4.1 Scale adaptation
In the first phase, the adapted GRAS-TR-pg scale was administered face-to-face to 230 students receiving specialized training at X University Faculty of Medicine.
Through the data obtained, CFA was employed to assess the construct validity of the original scale, consisting of 23 items and three factors. It was determined that the 20-item, three-factor model achieved an acceptable level of fit after removing only three items from the third dimension. The final GRAS-TR-pg scale consists of 10 items in the first factor, six items in the second factor, and, differing from the original, four items in the third factor. In contrast to our study, Şenol et al. concluded that a two-factor structure ("Self Reflection" and "Reflective Communication") is more suitable for Turkish culture [15]. A Danish adaptation study was found that none of the factors adequately explained the variance, particularly the reversed items which performed poorly in the instrument. Consequently, neither the one-factor nor the three-factor structure could be confirmed. Therefore, the researchers recommended postponing the use of GRAS-DK for effect measurements and group comparisons until further review and validation studies are conducted [21].

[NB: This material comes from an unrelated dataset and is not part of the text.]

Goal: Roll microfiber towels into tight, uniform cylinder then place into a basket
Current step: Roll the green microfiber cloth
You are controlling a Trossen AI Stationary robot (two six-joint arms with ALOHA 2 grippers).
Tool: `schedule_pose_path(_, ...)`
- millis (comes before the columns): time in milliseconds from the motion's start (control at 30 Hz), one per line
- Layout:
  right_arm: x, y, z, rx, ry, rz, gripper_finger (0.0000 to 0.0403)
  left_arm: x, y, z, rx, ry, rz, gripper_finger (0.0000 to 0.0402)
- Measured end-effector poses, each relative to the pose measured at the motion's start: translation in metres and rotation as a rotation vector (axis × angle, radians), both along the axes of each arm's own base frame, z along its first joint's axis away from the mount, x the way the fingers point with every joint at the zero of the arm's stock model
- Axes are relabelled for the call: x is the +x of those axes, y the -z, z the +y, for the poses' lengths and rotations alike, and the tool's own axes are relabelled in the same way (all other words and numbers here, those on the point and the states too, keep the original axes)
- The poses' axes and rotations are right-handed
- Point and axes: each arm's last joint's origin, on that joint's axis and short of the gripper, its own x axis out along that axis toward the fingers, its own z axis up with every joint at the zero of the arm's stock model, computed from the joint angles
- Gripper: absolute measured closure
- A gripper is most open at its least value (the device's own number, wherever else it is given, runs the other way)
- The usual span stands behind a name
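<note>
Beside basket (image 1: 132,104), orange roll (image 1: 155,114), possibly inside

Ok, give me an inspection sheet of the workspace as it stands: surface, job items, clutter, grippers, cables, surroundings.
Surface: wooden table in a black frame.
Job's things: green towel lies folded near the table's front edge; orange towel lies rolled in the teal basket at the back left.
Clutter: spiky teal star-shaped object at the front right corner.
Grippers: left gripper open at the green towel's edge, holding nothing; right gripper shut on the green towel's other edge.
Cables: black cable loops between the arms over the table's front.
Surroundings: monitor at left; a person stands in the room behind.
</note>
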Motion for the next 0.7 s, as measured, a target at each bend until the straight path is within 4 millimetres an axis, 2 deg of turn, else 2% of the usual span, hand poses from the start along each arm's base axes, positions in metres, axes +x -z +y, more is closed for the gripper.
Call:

In Şenol et al's study, the GRAS-TR adapted for undergraduate medical education was validated with 19 items and a two-factor structure by excluding items 7 and 18 from the first factor, item 8 from the second factor, and item 21 from the third factor [15]. In our study, after removing items 3, 4, and 17 from the third sub-factor, a 20-item scale was validated with a three-factor structure, similar to the original scale. It is evident that both the excluded items and the confirmed structures significantly differ in the undergraduate and postgraduate Turkish adaptation studies. This result indicates that the scales function differently in various groups, highlighting the importance of adapting GRAS-TR-pg.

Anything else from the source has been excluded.